Saturday, August 6, 2011

It's always Cassandra that gets the blame

So it turns out you can't have trillion dollar annual deficits with no plan to keep them stable, (let alone reducing them) without engendering your investment risk rating.

Who knew?

And naturally the question is who to blame? The generations of politicians that steadily expanded the welfare state, bureaucratic payrolls and benefits? The crop of BushII era Republicans that tried to prove they could spend more than the Democrats? How about the Democrats who proved the Republicans were pikers when it came to spending?

Nope, not them. No the blame is the one political movement centered on reducing the size and expense of government no matter the cost.

Yes, it's not that Washington has no plan for current entitlement spending, let alone the huge upswing coming due to shifting demographics and retirement. It's not that the "recovery" has consistently had 9+% unemployment and First quarter GDP below half a percent. And it can't be that the Dems want yet another stimulus.

No the real problem is those pesky Tea Partiers complaining about spending and delaying the oft-repeated rise of the debt ceiling.

Again, Cassandra gets the blame. Here's the White House trying to play the "I told you so" game. Odd... a few months back Geithner said there was no risk of downgrade.

Blaming the Tea Party for the downgrade is like blaming the Libertarian wookie-suiters for the expansion in government. Then again maybe it is Ron Paul's fault the federal government doubled in size in the last ten years. He is being blamed for high gold prices.

Oh and it looks like Obama is so weak and the Tea Party is so strong that if we do double-dip it'll be a "Tea Party Recession". Amazing how the movement went from a handful of angry rubes, to Koch brothers plants, to a shadow movement that can thwart the President and both houses of congress. Though at the link is more Liberal griping about how Dear Reader isn't being a loud enough class warrior.

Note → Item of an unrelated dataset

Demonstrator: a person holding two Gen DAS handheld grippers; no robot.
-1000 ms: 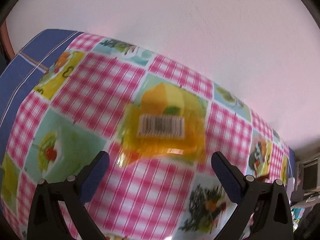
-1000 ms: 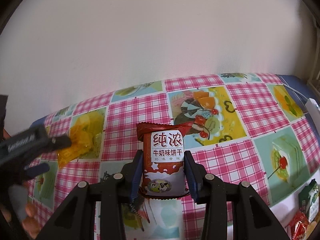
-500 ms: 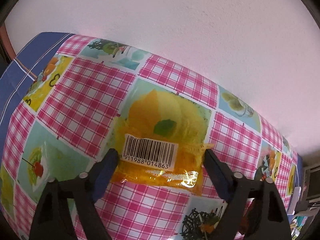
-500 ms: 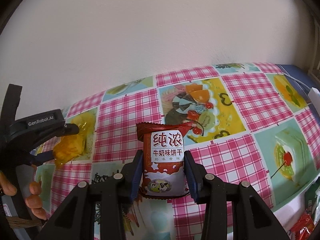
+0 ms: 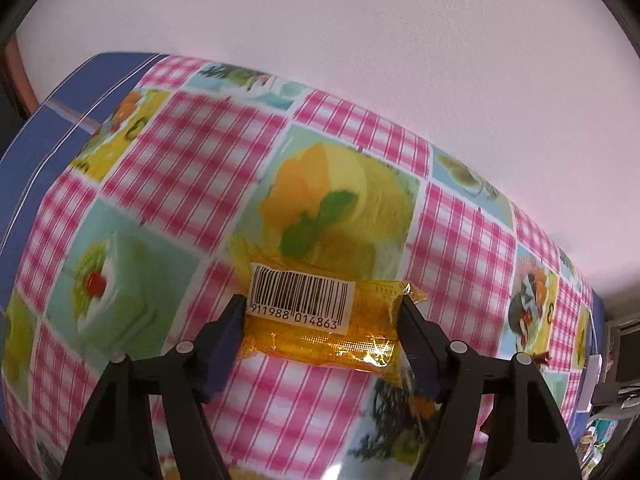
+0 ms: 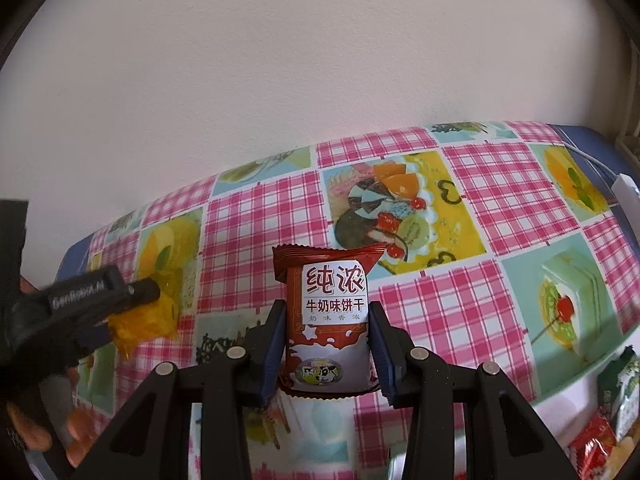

But maybe the blame will fall onto the President.
Defenders of Obama will attempt to pin the blame on his predecessor, President Bush, and on intransigent Tea Party radicals in the current Congress. But that would leave out the part in between. For his first two years in office, Obama’s party controlled both chambers of Congress – for part of that period, he had a filibuster proof majority in the Senate. During that time period, he and his fellow Democrats could have passed his supposedly ideal, long-term, deficit-reduction package -- one that represented a “balanced approach” between spending cuts and tax increases. It also could have delayed the deficit reduction for several years, so it wouldn’t have affected the current weak economy or the “investments” he considers crucial. Forget about actually accomplishing serious deficit reduction -- he didn’t even attempt it.

But what did he attempt? Well, his health care reform plan, but don't call it Obama-care because that's uncivil you baby-eating Teatard terrorist.

And Frank J, Flemming realizes that maybe the future should bear our debt burden.

Let’s look at this logically. There are three groups who could possibly pay our debt: People of the present, people of the past, and people of the future. Basically, the extremists are arguing that people of the present should pay for the debt, but that’s obviously insane. For one thing, the national debt is currently over 14 trillion dollars, and we don’t have that kind of money. If we were to even think of paying it down, we’d have to cut spending, when right now we need to be spending even more. That first trillion of stimulus money didn’t turn the economy around, so we clearly need to spend another trillion. And probably another trillion after that. Because that will create jobs by… well, I’m not sure how jobs are created. Ask Paul Krugman; he’ll explain it to you.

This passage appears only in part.